La notte più buia d’Europa è iniziata alle 23.30 di martedì. Sugli schermi della difesa aerea polacca è comparsa la traccia inequivocabile di un drone, partito cinque ore prima dalla Russia e diretto oltre il confine. Spesso negli scorsi anni queste bombe volanti sono entrate nel territorio di Varsavia ma dopo pochi chilometri hanno invertito la rotta, cercando di cogliere di sorpresa la contraerea ucraina che protegge le fabbriche e le basi intorno a Leopoli. Questa volta no. Il drone ha proseguito la sua corsa verso occidente. E poco dopo un secondo velivolo si è materializzato sui radar, seguito da tanti altri che si sono inoltrati in Polonia anche per 300 chilometri . L’ultimo, il diciannovesimo, è stato avvistato alle sei e trenta. Sette ore di battaglia, in cui ne sono stati abbattuti almeno otto. Sette ore da incubo, che hanno fatto scattare la massima allerta nel quartiere generale della Nato.

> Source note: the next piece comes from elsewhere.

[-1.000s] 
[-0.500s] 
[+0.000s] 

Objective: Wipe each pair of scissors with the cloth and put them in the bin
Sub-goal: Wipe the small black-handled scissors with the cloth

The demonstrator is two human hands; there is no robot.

Non è stata una sorpresa. Da una settimana la tensione ha continuato a crescere, sulla frontiera ucraina e soprattutto su quella bielorussa. Ci sono stati diversi sconfinamenti e domenica un elicottero russo è penetrato in Estonia. Sono violazioni che il governo di Varsavia ha collegato alle esercitazioni Zapad 2025, la prova muscolare dell’asse Putin-Lukashenko che avrà il culmine oggi e domani con le simulazioni d’assalto di 30 mila soldati. Il premier Tusk martedì mattina ha messo in guardia: «Le manovre saranno condotte molto vicino alla nostra frontiera e sono molto aggressive. Stiamo anche fronteggiando un numero crescente di provocazioni».